Look through the material below for "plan". Copy every line that contains it.

┄┄┄┄┄┄┄┄┄┄┄┄┄┄┄┄┄┄┄┄

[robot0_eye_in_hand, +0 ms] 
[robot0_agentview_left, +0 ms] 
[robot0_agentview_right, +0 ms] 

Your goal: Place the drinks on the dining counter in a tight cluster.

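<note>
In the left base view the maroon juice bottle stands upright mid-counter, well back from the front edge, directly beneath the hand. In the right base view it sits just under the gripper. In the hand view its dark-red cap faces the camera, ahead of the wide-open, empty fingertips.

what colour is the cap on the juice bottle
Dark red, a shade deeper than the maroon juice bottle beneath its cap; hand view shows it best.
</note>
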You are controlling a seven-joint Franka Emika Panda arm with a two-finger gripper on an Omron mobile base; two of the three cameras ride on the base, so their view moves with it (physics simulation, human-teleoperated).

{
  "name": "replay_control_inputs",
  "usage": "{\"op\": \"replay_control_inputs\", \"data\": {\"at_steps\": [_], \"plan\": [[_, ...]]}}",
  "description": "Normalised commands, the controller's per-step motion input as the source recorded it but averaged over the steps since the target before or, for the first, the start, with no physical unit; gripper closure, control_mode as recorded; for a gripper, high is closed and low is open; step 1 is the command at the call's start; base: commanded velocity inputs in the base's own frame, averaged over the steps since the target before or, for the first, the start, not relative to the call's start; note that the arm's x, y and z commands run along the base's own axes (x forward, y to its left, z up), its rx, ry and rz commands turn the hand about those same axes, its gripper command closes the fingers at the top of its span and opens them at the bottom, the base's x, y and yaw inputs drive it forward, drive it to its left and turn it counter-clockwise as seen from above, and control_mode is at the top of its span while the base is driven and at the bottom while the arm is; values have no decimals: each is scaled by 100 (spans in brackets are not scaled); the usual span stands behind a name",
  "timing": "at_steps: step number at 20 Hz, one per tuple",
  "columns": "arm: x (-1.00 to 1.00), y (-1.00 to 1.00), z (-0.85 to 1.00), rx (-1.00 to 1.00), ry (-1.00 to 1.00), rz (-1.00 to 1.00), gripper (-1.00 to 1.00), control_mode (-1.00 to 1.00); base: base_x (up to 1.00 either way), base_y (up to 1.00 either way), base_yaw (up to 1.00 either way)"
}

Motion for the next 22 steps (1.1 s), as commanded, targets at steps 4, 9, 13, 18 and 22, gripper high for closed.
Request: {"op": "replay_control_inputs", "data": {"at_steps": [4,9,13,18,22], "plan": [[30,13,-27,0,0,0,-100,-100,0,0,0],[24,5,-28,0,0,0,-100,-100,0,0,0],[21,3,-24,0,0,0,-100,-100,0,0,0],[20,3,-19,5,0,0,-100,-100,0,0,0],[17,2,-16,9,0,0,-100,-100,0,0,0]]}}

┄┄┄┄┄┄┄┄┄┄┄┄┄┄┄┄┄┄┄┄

Solution:
  "usage": "{\"op\": \"replay_control_inputs\", \"data\": {\"at_steps\": [_], \"plan\": [[_, ...]]}}",
Request: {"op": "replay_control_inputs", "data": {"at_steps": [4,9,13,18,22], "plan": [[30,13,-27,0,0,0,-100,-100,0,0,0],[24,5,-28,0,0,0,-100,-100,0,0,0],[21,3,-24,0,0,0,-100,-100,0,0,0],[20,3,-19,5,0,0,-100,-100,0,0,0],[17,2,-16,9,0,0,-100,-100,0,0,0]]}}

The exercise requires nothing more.